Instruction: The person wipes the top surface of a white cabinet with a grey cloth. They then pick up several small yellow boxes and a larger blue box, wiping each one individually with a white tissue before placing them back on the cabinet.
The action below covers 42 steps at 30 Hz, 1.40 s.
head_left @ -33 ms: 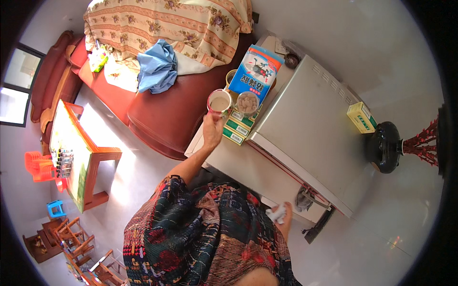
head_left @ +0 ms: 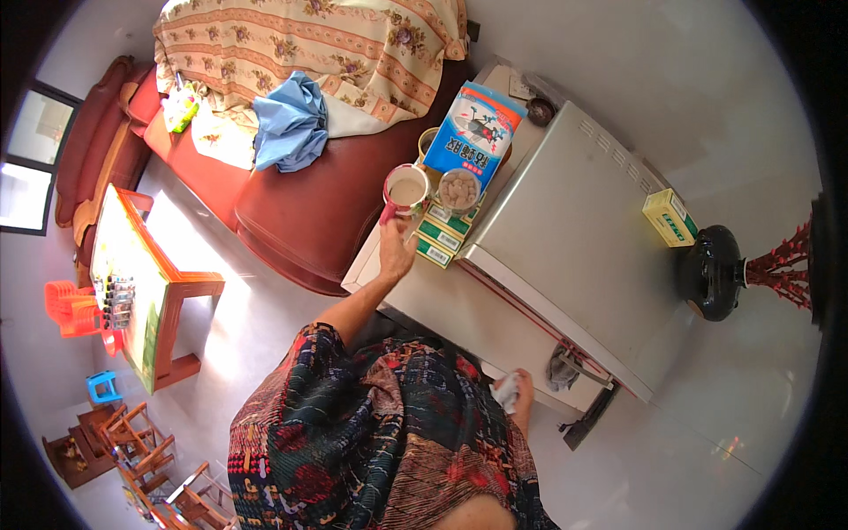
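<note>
A: ok so what's the biggest stuff around the person?

B: Easily the red leather sofa [head_left: 300, 216], then the striped floral cover [head_left: 291, 40] draped over a big chunk of it. After that, the grey box-shaped appliance [head_left: 565, 238], with the white cabinet top [head_left: 424, 296] running along its left side.

A: and mid-size?

B: A crumpled light-blue cloth [head_left: 291, 124] on the sofa, and a glossy black vase [head_left: 709, 274] over past the appliance's right edge. Then a blue packet [head_left: 474, 132] with a fly pictured on it, leaning at an angle near the far end of the cabinet top.

A: getting smaller?

B: Green-and-white boxes [head_left: 439, 238] lined up on the cabinet top, a see-through jar [head_left: 458, 191] of brownish lumps just below the packet, and right beside that jar, on the sofa side, a mug [head_left: 407, 188] with a pinkish-red handle and something pale beige inside.

A: what about the hands?

B: The left hand [head_left: 397, 253] is right at the mug's handle, fingers loose rather than wrapped round it; can't tell if a fingertip touches. The right hand [head_left: 525, 396] hangs low by the cabinet front, pinching the smallest thing, a scrunched white tissue [head_left: 506, 392].
</note>
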Motion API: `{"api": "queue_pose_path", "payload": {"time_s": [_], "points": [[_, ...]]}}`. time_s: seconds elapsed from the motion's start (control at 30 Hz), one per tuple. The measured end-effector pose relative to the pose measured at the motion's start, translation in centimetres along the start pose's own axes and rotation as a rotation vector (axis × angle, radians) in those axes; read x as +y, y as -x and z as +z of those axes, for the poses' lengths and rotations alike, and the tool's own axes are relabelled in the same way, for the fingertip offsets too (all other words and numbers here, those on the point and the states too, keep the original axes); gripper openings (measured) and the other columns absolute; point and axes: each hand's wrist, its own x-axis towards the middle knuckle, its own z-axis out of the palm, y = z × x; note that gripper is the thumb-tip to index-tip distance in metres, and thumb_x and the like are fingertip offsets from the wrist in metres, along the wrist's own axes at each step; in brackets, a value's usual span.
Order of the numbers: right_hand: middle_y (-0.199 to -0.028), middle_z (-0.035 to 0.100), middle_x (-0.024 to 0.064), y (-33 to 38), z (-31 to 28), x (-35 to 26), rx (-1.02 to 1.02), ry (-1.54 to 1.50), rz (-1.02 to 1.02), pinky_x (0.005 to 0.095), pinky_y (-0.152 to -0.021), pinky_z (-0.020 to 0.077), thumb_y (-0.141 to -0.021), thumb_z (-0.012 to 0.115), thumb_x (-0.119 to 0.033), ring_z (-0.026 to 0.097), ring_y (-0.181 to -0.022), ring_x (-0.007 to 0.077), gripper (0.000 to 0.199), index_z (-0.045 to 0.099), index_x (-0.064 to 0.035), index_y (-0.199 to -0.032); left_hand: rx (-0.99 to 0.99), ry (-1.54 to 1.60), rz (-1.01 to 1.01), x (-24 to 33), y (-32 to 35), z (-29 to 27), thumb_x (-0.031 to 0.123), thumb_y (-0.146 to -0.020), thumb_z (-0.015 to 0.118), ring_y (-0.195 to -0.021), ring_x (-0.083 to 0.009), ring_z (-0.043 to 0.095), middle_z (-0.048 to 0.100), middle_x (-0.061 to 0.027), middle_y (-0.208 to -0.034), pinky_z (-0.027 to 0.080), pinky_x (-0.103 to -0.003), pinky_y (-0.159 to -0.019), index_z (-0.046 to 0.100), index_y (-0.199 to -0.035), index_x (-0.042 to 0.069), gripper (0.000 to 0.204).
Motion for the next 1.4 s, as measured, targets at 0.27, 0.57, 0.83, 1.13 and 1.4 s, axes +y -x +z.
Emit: {"api": "queue_pose_path", "payload": {"time_s": [0.27,0.57,0.83,1.13,1.4], "points": [[-0.089,0.055,-0.0023,1.2,-1.1,4.6,-0.215,0.453,-0.006,0.0196,-0.067,0.0399,-0.088,0.059,-0.014,0.049,-0.076,0.0059,0.033,0.053,-0.0023,-0.118,-0.258,-0.616,0.523,-1.7,1.4,0.8,0.002,-0.072,0.058,-0.113,-0.0361,0.043,0.04,-0.0214,-0.127,0.042,-0.042,-0.089,0.04,-0.128,0.004,0.059],[-0.097,0.057,0.0006,3.9,-0.4,10.0,0.056,0.242,0.195,0.024,-0.077,0.0429,-0.092,0.054,-0.018,0.052,-0.087,0.0096,0.027,0.056,-0.0024,-0.114,-0.329,-0.813,0.659,-3.2,1.8,-0.4,0.008,-0.078,0.054,-0.101,-0.0284,0.047,0.045,-0.0162,-0.114,0.041,-0.038,-0.084,0.042,-0.124,0.003,0.048],[-0.11,0.055,0.0112,7.2,2.1,10.6,-0.099,0.836,0.065,0.03,-0.089,0.0415,-0.087,0.057,-0.009,0.053,-0.102,0.0213,0.043,0.042,-0.0031,-0.127,-0.487,-0.645,0.782,-4.6,0.9,-0.7,0.016,-0.071,0.062,-0.094,-0.0295,0.05,0.049,-0.0134,-0.102,0.043,-0.04,-0.078,0.049,-0.096,0.006,0.03],[-0.104,0.06,0.0142,4.5,9.4,2.0,0.089,-0.551,-0.031,0.0326,-0.066,0.0525,-0.086,0.049,-0.013,0.06,-0.082,0.019,0.036,0.046,-0.0088,-0.122,-1.09,0.438,-0.395,3.2,3.6,-10.6,0.021,-0.077,0.066,-0.077,-0.0209,0.061,0.06,-0.0118,-0.088,0.05,-0.032,-0.066,0.041,-0.093,0.006,0.033],[-0.127,0.045,0.0131,2.5,26.7,-8.3,0.179,0.584,-1.222,0.0384,-0.094,0.0386,-0.084,0.055,-0.013,0.046,-0.112,0.0297,0.044,0.05,-0.0095,-0.127,-1.21,1.087,-0.504,14.8,4.6,-14.8,0.002,-0.08,0.054,-0.101,-0.0221,0.059,0.051,-0.0081,-0.117,0.055,-0.035,-0.076,0.024,-0.14,0.014,0.068]]}}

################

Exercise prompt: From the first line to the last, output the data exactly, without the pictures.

Answer to this task:
Instruction: The person wipes the top surface of a white cabinet with a grey cloth. They then pick up several small yellow boxes and a larger blue box, wiping each one individually with a white tissue before placing them back on the cabinet.
The action below covers 42 steps at 30 Hz, 1.40 s.
head_left @ -33 ms: 
head_left @ +0 ms: 
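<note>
A: ok so what's the biggest stuff around the person?

B: Easily the red leather sofa [head_left: 300, 216], then the striped floral cover [head_left: 291, 40] draped over a big chunk of it. After that, the grey box-shaped appliance [head_left: 565, 238], with the white cabinet top [head_left: 424, 296] running along its left side.

A: and mid-size?

B: A crumpled light-blue cloth [head_left: 291, 124] on the sofa, and a glossy black vase [head_left: 709, 274] over past the appliance's right edge. Then a blue packet [head_left: 474, 132] with a fly pictured on it, leaning at an angle near the far end of the cabinet top.

A: getting smaller?

B: Green-and-white boxes [head_left: 439, 238] lined up on the cabinet top, a see-through jar [head_left: 458, 191] of brownish lumps just below the packet, and right beside that jar, on the sofa side, a mug [head_left: 407, 188] with a pinkish-red handle and something pale beige inside.

A: what about the hands?

B: The left hand [head_left: 397, 253] is right at the mug's handle, fingers loose rather than wrapped round it; can't tell if a fingertip touches. The right hand [head_left: 525, 396] hangs low by the cabinet front, pinching the smallest thing, a scrunched white tissue [head_left: 506, 392].
</note>
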Motion API: `{"api": "queue_pose_path", "payload": {"time_s": [_], "points": [[_, ...]]}}`. time_s: seconds elapsed from the motion's start (control at 30 Hz), one per tuple. The measured end-effector pose relative to the pose measured at the motion's start, translation in centimetres along the start pose's own axes and rotation as a rotation vector (axis × angle, radians) in those axes; read x as +y, y as -x and z as +z of those axes, for the poses' lengths and rotations alike, and the tool's own axes are relabelled in the same way, for the fingertip offsets too (all other words and numbers here, those on the point and the states too, keep the original axes); gripper openings (measured) and the other columns absolute; point and axes: each hand's wrist, its own x-axis towards the middle knuckle, its own z-axis out of the palm, y = z × x; note that gripper is the thumb-tip to index-tip distance in metres, and thumb_x and the like are fingertip offsets from the wrist in metres, along the wrist's own axes at each step; in brackets, a value's usual span.
Order of the numbers: right_hand: middle_y (-0.199 to -0.028), middle_z (-0.035 to 0.100), middle_x (-0.024 to 0.064), y (-33 to 38), z (-31 to 28), x (-35 to 26), rx (-1.02 to 1.02), ry (-1.54 to 1.50), rz (-1.02 to 1.02), pinky_x (0.005 to 0.095), pinky_y (-0.152 to -0.021), pinky_z (-0.020 to 0.077), thumb_y (-0.141 to -0.021), thumb_z (-0.012 to 0.115), thumb_x (-0.119 to 0.033), ring_z (-0.026 to 0.097), ring_y (-0.181 to -0.022), ring_x (-0.007 to 0.077), gripper (0.000 to 0.199), index_z (-0.045 to 0.099), index_x (-0.064 to 0.035), index_y (-0.199 to -0.032); left_hand: rx (-0.99 to 0.99), ry (-1.54 to 1.60), rz (-1.01 to 1.01), x (-24 to 33), y (-32 to 35), z (-29 to 27), thumb_x (-0.031 to 0.123), thumb_y (-0.146 to -0.020), thumb_z (-0.015 to 0.118), ring_y (-0.195 to -0.021), ring_x (-0.083 to 0.009), ring_z (-0.043 to 0.095), middle_z (-0.048 to 0.100), middle_x (-0.061 to 0.027), middle_y (-0.208 to -0.034), pinky_z (-0.027 to 0.080), pinky_x (-0.103 to -0.003), pinky_y (-0.159 to -0.019), index_z (-0.046 to 0.100), index_y (-0.199 to -0.035), index_x (-0.042 to 0.069), gripper (0.000 to 0.204).
Motion for the next 1.4 s, as measured, targets at 0.27, 0.57, 0.83, 1.13 and 1.4 s, axes +y -x +z.
Emit: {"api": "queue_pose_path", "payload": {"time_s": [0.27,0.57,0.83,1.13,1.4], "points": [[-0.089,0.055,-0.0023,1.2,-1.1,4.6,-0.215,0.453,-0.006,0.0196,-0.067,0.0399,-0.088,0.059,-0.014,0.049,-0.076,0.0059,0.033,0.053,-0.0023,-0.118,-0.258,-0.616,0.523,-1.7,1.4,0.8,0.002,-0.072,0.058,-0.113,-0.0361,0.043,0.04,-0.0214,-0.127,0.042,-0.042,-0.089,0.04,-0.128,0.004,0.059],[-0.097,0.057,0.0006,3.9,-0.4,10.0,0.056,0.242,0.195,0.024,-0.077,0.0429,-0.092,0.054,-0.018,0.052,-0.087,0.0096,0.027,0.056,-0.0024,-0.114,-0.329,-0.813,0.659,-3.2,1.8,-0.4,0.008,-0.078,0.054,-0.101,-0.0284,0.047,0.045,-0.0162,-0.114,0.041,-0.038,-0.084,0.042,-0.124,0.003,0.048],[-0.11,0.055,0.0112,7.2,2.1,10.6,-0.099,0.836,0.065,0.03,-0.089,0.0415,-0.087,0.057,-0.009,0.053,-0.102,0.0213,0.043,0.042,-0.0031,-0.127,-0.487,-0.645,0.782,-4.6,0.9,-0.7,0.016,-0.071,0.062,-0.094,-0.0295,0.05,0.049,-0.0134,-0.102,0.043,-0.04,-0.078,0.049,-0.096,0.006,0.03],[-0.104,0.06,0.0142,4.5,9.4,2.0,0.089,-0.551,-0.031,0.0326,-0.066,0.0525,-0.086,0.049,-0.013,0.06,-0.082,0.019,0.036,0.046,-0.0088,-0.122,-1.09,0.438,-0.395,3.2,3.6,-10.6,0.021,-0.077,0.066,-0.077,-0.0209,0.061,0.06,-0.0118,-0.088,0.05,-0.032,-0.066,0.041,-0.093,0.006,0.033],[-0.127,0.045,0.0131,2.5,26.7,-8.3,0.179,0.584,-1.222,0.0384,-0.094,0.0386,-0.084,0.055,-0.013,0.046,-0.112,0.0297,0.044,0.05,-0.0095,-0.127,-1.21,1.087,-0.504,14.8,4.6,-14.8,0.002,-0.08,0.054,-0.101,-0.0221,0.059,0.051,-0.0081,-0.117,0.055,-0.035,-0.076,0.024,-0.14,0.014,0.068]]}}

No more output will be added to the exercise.